I want to believe I can walk on water, but skating on thin ice (without falling in) is typically the closest I get to miracles.
It's been two weeks since my husband drove me to the airport in freezing rain and on ice rink roads. I breathed deep breaths and gulped down water and talked very good sense to myself, but my pounding pulse could not be tricked into slowing down.
There was something wildly unsettling about leaving my most precious people to fend for themselves in icy weather, to miss seeing their first ski meet, to risk that a long weekend with "just Dad" could turn into an entire childhood of the same.
I know that sounds melodramatic (and it totally is), but I'm not so naive as to think life carries always and perfectly on. And I was about to spend a good deal of time on the LA freeways, so the worrying was at least partially warranted.
But there was something triumphant about leaning into the anxiety, looking fear in the face, going out of my way to meet risk and discomfort
I know. I must be a real piece of work to call myself courageous for leaving my family in Alaska to enjoy a girls weekend and run a marathon in California. I fly on a plane to flip-flop weather, and somehow this translates to me being brave?

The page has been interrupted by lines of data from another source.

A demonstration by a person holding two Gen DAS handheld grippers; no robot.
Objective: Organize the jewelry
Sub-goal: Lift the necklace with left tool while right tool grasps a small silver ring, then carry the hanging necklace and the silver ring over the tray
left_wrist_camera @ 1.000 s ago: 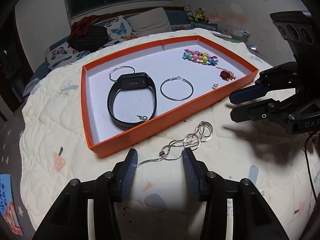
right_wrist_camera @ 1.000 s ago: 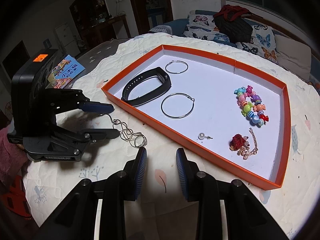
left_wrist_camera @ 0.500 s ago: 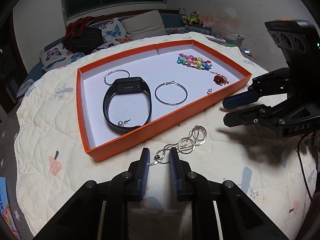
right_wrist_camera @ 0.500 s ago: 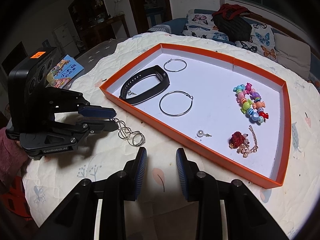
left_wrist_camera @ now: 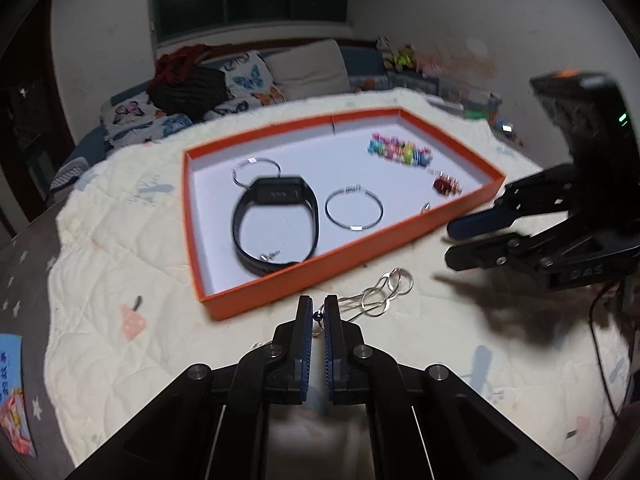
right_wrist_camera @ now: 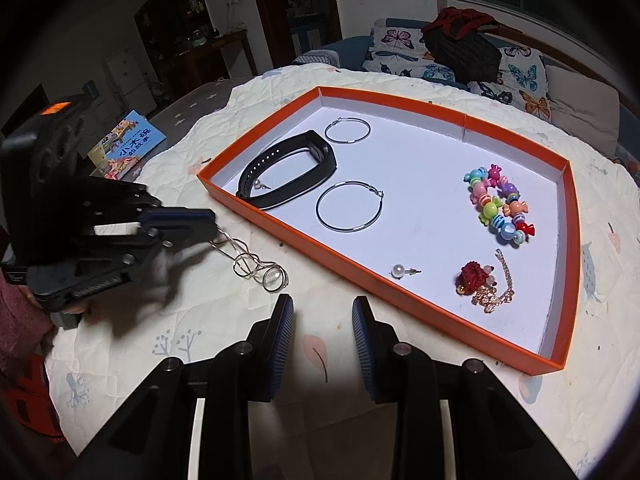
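Note:
A silver ring necklace (left_wrist_camera: 382,290) lies on the quilted cloth in front of the orange tray (left_wrist_camera: 360,248). My left gripper (left_wrist_camera: 318,314) is shut on the necklace's near end; it also shows in the right wrist view (right_wrist_camera: 208,226), with the necklace (right_wrist_camera: 256,268) trailing from it. My right gripper (right_wrist_camera: 322,316) is open and empty, just above the cloth near the tray's front wall (right_wrist_camera: 340,256). In the tray lie a black wristband (right_wrist_camera: 288,170), two silver hoops (right_wrist_camera: 350,206), a bead bracelet (right_wrist_camera: 498,204), a pearl stud (right_wrist_camera: 402,271) and a red charm chain (right_wrist_camera: 484,284).
A children's book (right_wrist_camera: 124,142) lies at the table's far left edge. A sofa with butterfly cushions (right_wrist_camera: 516,72) and a dark bag (right_wrist_camera: 460,50) stands behind the table. The right gripper (left_wrist_camera: 532,232) hovers to the right of the tray in the left wrist view.
My left gripper has closed from wide open onto the necklace's near end and lifted a little. The right gripper has stayed open and nearly still.

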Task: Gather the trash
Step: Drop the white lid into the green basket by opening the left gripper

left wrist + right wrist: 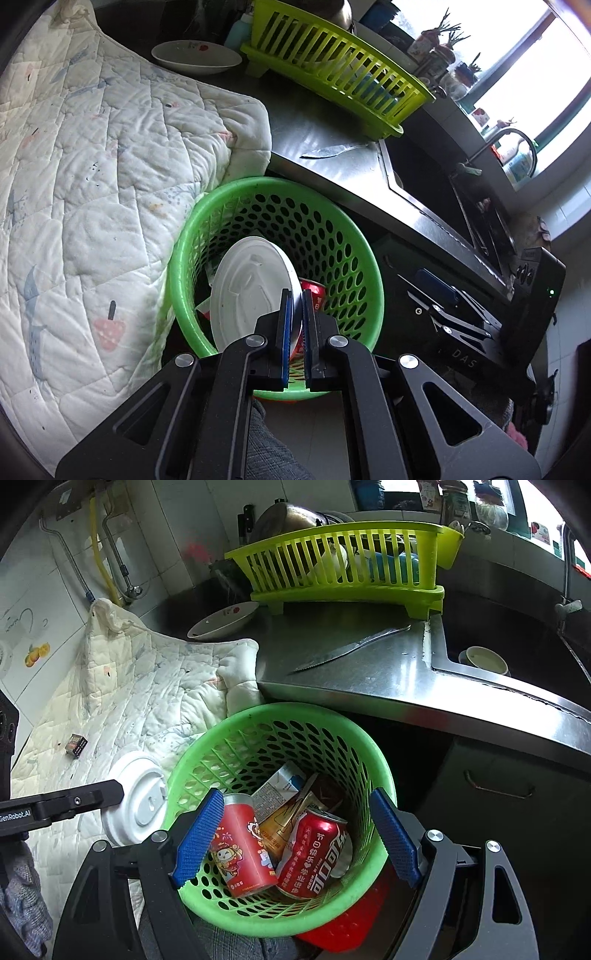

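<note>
My left gripper [295,295] is shut on the edge of a white plastic lid [251,291] and holds it over the mouth of the green perforated trash basket [332,229]. In the right wrist view the lid [142,799] hangs just left of the basket rim [295,710], held by the left gripper [120,790]. My right gripper [299,812] is open and empty above the basket, its blue pads [397,836] astride the contents. Inside lie a red Coca-Cola can [314,853], a red cartoon can [240,845], a carton [277,786] and a wrapper.
A quilted white blanket [129,701] with a small dark box [75,745] lies left. On the steel counter [369,664] are a knife [347,648], a bowl [223,620] and a lime dish rack [343,565]. A sink [517,646] holding a cup lies right.
</note>
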`<act>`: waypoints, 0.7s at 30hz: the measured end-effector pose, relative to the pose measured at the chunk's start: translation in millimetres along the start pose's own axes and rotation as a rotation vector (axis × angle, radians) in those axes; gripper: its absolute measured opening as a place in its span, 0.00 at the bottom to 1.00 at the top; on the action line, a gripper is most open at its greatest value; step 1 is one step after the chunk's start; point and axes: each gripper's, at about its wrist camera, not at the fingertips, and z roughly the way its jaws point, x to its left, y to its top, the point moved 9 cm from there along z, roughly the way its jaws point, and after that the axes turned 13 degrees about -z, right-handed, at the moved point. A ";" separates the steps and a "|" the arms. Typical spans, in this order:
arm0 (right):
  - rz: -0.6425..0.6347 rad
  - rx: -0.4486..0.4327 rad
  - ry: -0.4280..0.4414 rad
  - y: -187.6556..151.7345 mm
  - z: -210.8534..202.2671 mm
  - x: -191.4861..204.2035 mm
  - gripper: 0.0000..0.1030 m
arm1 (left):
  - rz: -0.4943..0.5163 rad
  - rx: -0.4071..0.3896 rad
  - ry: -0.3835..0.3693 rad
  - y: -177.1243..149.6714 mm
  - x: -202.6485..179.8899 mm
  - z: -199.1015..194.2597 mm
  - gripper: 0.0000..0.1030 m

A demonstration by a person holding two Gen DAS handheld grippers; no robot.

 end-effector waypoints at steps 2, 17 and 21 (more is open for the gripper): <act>0.004 -0.005 0.000 -0.4 -2.3 -1.4 0.76 | 0.010 0.007 -0.020 -0.7 -7.1 2.4 0.04; 0.035 -0.035 -0.020 -3.6 -20.1 -21.9 0.76 | 0.003 0.033 -0.104 0.5 -30.2 23.8 0.35; 0.029 -0.033 -0.015 -3.7 -20.1 -19.4 0.76 | 0.007 0.017 -0.080 2.3 -21.0 15.4 0.35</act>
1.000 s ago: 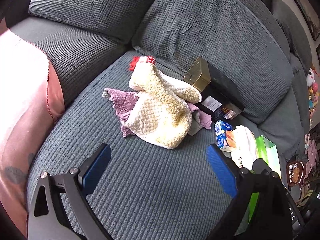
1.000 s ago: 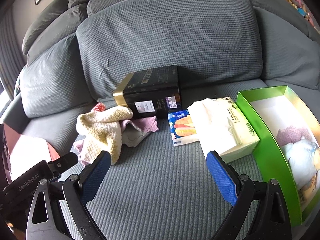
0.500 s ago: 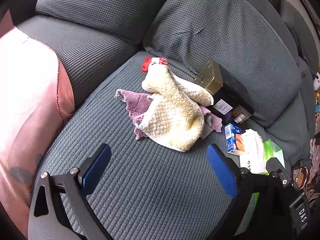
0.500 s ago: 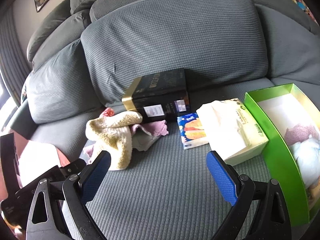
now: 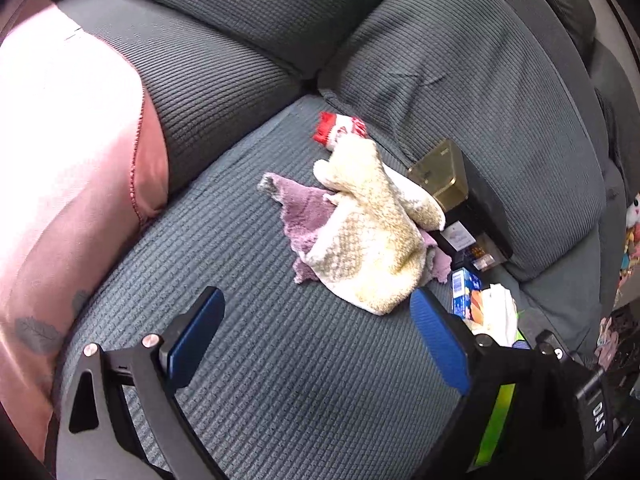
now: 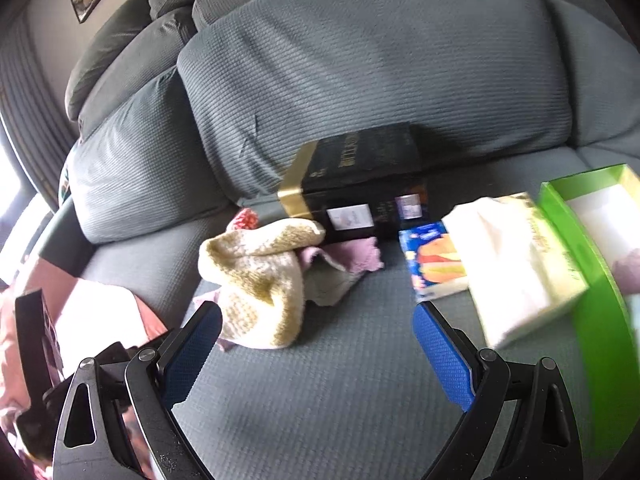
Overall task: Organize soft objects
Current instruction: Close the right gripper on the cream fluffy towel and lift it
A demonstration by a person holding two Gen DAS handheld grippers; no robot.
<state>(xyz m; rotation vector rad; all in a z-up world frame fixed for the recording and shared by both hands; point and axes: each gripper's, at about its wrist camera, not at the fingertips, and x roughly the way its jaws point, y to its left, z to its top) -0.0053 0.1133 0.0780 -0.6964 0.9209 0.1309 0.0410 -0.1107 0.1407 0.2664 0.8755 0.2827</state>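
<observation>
A cream knitted cloth (image 5: 372, 240) lies crumpled on a purple cloth (image 5: 300, 208) on the grey sofa seat, with a red-and-white sock (image 5: 340, 130) behind them. My left gripper (image 5: 316, 336) is open and empty, just short of the pile. In the right wrist view the cream cloth (image 6: 260, 280) and purple cloth (image 6: 356, 256) lie ahead to the left. My right gripper (image 6: 316, 344) is open and empty. A green box (image 6: 592, 264) at the right holds soft items, mostly cut off.
A black-and-gold box (image 6: 360, 184) leans on the back cushion. A small blue carton (image 6: 432, 260) and a tissue pack (image 6: 516, 264) lie beside the green box. A pink cushion (image 5: 68, 184) fills the left. The left gripper's body (image 6: 36, 360) shows at lower left.
Both grippers have moved closer to the cloth pile; the right view has swung left, pushing the green box toward the edge. The cloths have not moved.
</observation>
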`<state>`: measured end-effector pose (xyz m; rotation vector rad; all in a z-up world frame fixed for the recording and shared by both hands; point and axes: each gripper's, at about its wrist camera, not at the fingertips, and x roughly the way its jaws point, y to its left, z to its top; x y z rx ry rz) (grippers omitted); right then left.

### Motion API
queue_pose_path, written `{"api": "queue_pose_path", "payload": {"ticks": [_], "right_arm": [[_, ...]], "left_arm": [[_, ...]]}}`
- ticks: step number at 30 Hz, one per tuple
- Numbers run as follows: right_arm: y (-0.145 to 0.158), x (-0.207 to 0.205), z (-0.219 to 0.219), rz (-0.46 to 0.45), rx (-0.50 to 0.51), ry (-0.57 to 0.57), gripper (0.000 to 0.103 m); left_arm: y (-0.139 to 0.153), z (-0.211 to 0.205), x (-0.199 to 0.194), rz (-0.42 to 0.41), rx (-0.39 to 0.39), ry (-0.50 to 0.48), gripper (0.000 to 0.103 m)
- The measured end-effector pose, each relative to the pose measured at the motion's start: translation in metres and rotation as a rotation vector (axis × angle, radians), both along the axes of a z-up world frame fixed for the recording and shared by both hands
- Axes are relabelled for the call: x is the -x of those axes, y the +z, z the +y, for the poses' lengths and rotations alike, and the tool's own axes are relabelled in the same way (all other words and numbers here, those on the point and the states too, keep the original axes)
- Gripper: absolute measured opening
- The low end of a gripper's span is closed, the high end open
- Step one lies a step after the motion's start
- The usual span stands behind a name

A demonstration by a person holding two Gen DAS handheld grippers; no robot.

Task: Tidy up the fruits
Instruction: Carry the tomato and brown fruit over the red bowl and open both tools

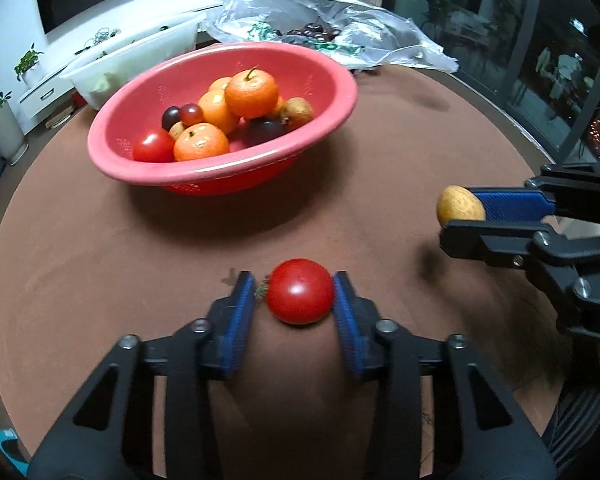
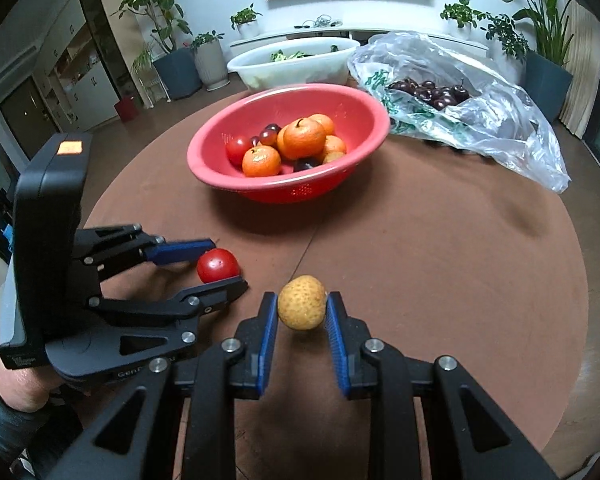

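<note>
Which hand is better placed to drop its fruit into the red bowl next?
The right. The right gripper already holds its yellow-brown fruit clear of the table, while the left gripper has its tomato still down on the table.

Each fisheye camera rides low behind its own gripper, looking steeply down along the fingers across a round brown table. The left view faces a red bowl close ahead, the right gripper entering at its right edge. The right view shares bowl, table and plastic bag, with the left gripper at left.
</note>
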<state>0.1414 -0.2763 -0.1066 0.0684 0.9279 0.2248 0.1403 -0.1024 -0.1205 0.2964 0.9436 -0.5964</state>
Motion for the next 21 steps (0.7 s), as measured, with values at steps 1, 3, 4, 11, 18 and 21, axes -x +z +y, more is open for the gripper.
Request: {"api": "queue_pose_path", "payload": {"ticks": [1, 3, 4, 11, 18, 21], "right_arm": [[0.001, 0.0, -0.001, -0.003, -0.007, -0.003, 0.027], [0.003, 0.0, -0.003, -0.009, -0.016, -0.005, 0.027], [0.004, 0.0, -0.004, -0.013, -0.021, -0.006, 0.027], [0.022, -0.01, -0.007, -0.043, -0.014, -0.006, 0.027], [0.055, -0.059, 0.001, -0.088, -0.005, 0.011, 0.027], [0.055, -0.088, 0.012, -0.066, 0.004, 0.031, 0.027]], "left_arm": [[0.0, 0.0, 0.001, -0.002, 0.001, 0.0, 0.035], [0.0, 0.0, 0.001, -0.002, 0.012, 0.004, 0.034], [0.002, 0.002, 0.002, -0.004, 0.02, 0.008, 0.034], [0.043, 0.028, -0.006, -0.067, 0.103, 0.062, 0.034], [0.08, 0.035, -0.062, -0.136, 0.122, 0.122, 0.034], [0.077, 0.031, -0.088, -0.123, 0.115, 0.132, 0.034]]}}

But it does. In my pitiful, privileged way, it does. This is my vulnerability--that I love three people to the depths, the source of my wildest joy and most wrenching fear.
Tonight we scarfed pizza and devoured books. They're still reading as I type. The sun dipped behind the mountain, and we sat underneath the same roof while the moon rose. This is lovely and safe and comfortable and I could go on like this forever.
Except I couldn't. And neither could they. At least not without a heavy dose of antidepressants. That's why I left them for a weekend. That's why I set a goal I wasn't sure I could reach. That's why I took a risk.
Because this is what you do when you want a story to tell. You get off the couch and you go somewhere besides the carpool line or the cubicle. You stop picking stupid fights about where to store winter gear and start asking the hard questions, listening to the uncomfortable answers. You invest without guaranteed return. You give your whole heart to beat loudly into the day; and you don't damper-pedal dreams, yours or theirs.
I want to believe I can walk on water. Don't we all? And of course, we can't.
But you know what we can do? We can take a risk.
Sure, we could slip or sink, get soaked, start shivering. But we also might swim it, surf it, skate it, scale it. Water walking doesn't have a monopoly on the miracle market. It's not the only way to cross.
Most of the time, I think, the miracle just slips quietly into the back row while we're telling our stories--the stories of how we came up with the courage to cross, how we made it to the other side.